Restate the whole listing word for word, missing no line.

═══ Information shown ═══

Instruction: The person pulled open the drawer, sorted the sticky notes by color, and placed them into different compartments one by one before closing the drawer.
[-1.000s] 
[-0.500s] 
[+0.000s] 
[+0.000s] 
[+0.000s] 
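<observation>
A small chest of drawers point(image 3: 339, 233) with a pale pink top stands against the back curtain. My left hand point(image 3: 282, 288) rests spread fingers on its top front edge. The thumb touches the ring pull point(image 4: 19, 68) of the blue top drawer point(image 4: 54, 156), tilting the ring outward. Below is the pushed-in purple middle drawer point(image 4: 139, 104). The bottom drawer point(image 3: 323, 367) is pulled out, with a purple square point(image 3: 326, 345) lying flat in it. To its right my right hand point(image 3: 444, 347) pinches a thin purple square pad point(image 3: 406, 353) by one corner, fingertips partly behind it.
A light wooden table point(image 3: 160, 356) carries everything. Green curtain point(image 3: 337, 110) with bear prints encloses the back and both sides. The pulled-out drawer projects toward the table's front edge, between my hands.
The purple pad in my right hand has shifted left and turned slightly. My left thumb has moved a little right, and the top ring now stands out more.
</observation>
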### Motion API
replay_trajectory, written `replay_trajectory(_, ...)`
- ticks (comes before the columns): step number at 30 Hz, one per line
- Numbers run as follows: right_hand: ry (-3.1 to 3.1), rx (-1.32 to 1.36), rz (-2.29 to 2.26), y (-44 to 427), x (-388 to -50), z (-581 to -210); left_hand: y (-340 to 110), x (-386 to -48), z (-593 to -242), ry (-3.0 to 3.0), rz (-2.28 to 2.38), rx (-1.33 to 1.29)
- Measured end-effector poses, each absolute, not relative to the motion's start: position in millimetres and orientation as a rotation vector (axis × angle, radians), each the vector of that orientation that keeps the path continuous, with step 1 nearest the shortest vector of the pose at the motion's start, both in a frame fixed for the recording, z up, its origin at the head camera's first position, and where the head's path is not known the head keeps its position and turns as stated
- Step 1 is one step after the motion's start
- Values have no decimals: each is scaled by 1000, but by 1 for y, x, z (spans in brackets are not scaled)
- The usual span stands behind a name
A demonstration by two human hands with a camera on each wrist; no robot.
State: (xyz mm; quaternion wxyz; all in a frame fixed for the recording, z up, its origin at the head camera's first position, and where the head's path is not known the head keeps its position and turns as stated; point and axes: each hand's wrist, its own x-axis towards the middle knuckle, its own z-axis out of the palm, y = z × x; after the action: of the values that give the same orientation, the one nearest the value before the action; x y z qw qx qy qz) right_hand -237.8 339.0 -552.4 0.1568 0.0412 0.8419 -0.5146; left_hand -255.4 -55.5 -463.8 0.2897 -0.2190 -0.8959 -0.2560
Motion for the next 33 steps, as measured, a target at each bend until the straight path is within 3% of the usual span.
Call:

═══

**Written solution**.
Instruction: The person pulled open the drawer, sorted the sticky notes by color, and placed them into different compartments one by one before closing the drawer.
[-1.000s] 
[-0.500s] 
[+0.000s] 
[+0.000s] 
[+0.000s] 
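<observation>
A small chest of drawers point(image 3: 339, 233) with a pale pink top stands against the back curtain. My left hand point(image 3: 282, 288) rests spread fingers on its top front edge. The thumb touches the ring pull point(image 4: 19, 68) of the blue top drawer point(image 4: 54, 156), tilting the ring outward. Below is the pushed-in purple middle drawer point(image 4: 139, 104). The bottom drawer point(image 3: 323, 367) is pulled out, with a purple square point(image 3: 326, 345) lying flat in it. To its right my right hand point(image 3: 444, 347) pinches a thin purple square pad point(image 3: 406, 353) by one corner, fingertips partly behind it.
A light wooden table point(image 3: 160, 356) carries everything. Green curtain point(image 3: 337, 110) with bear prints encloses the back and both sides. The pulled-out drawer projects toward the table's front edge, between my hands.
The purple pad in my right hand has shifted left and turned slightly. My left thumb has moved a little right, and the top ring now stands out more.
</observation>
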### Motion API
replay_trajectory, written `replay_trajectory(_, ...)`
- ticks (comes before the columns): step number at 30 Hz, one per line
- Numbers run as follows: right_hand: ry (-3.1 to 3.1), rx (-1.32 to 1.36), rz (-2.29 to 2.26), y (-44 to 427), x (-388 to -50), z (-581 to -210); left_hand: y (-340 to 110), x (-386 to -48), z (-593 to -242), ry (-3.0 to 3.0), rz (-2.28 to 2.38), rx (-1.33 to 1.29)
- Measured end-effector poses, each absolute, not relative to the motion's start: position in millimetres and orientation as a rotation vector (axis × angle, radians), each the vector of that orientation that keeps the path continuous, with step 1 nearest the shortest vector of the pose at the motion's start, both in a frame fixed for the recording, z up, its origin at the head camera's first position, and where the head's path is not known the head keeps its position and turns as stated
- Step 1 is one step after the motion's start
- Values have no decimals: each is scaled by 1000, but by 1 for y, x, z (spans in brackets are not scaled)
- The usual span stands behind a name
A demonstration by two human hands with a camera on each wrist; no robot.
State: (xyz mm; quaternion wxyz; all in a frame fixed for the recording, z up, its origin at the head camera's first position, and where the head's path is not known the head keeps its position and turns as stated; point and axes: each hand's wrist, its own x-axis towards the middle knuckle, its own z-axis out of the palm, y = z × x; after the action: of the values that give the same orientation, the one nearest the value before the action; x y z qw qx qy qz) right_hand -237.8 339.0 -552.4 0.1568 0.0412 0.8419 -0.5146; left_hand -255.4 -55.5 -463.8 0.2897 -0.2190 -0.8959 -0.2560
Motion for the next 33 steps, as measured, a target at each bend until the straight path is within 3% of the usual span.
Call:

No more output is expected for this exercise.